J'avais sept ou huit ans, ma mère m'emmenait à la librairie L. LA LIBRAIRIE ... J'étais très impressionnée par ce lieu emprunt d'austérité et de sérieux. Je revois Mr L. derrière son comptoir, en maître de cérémonie, solennel, intimidant… et tous ces livres, partout, tout autour de moi, tous plus beaux les uns que les autres... C'était merveilleux et fascinant pour la gamine que j'étais…
… quelques années plus tard ...
J'avais seize ans, je courais comme une folle à l'autre bout de la ville, à la bibliothèque municipale… mais, mais… je reprenais toujours mon souffle, un instant, devant « L. »
Dame Lecture, de sa voix claire et Demoiselle Écriture, complice, m'invitaient à entrer.
À chaque fois le rêve éveillé, l'île au trésor, le pays des merveilles. Je déambulais dans les allées, je furetais, je découvrais, j'étais libraire, j'étais heureuse !

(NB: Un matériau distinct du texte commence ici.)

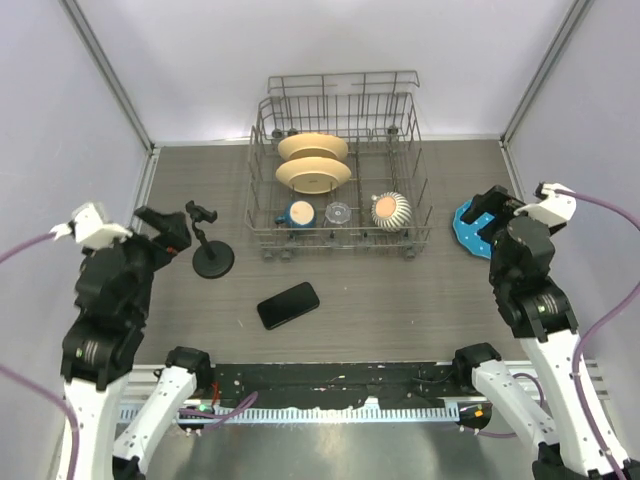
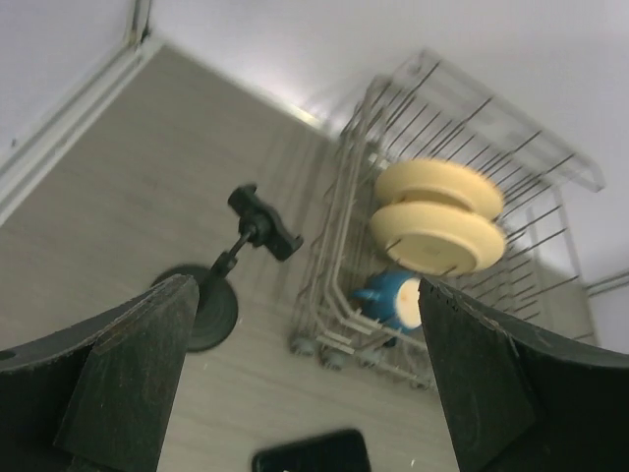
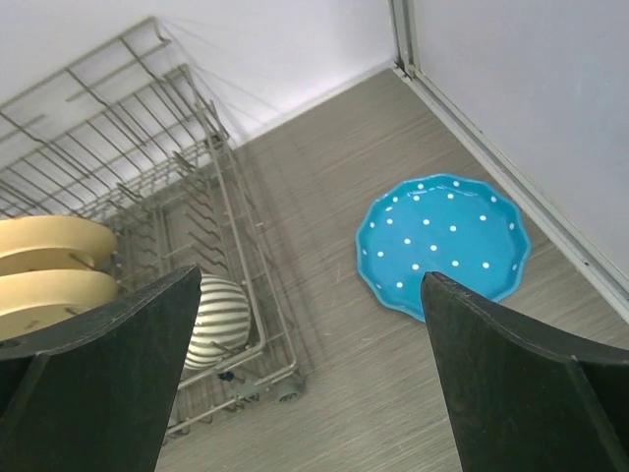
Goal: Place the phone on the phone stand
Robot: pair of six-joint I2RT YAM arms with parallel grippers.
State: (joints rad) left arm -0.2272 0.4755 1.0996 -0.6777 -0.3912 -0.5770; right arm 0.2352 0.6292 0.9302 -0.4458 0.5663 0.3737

Je me souviens : Dame Lecture récite Prévert et Demoiselle Écriture s'essaie à de nouveaux abécédaires, la plume alerte...
Mes revenus financiers d'adolescente m'interdisaient tout achat important mais me permettaient néanmoins un « poche » de temps en temps … et « L. » venait d'ouvrir un département « petit format ».
C'est de cette époque que je garde un amour immodéré pour le livre de poche, compagnon idéal en toute circonstance, il trouve immédiatement sa place dans le sac, la valise, le cartable… dans la poche, toujours prêt !
...les années ont passé …
Dame Lecture, les lunettes sur le bout du nez, lit son testament d'une voix chevrotante. Demoiselle Écriture, les doigts tachés d'encre, n'a plus la main si sûre. Les pleins se vident, les déliés s'empâtent et l'encrier n'est plus de mise.
Le Savoir s'est enfui. Mon savoir s'endeuille...
La librairie L. n'existe plus. Depuis quelques jours elle a fermé ses portes.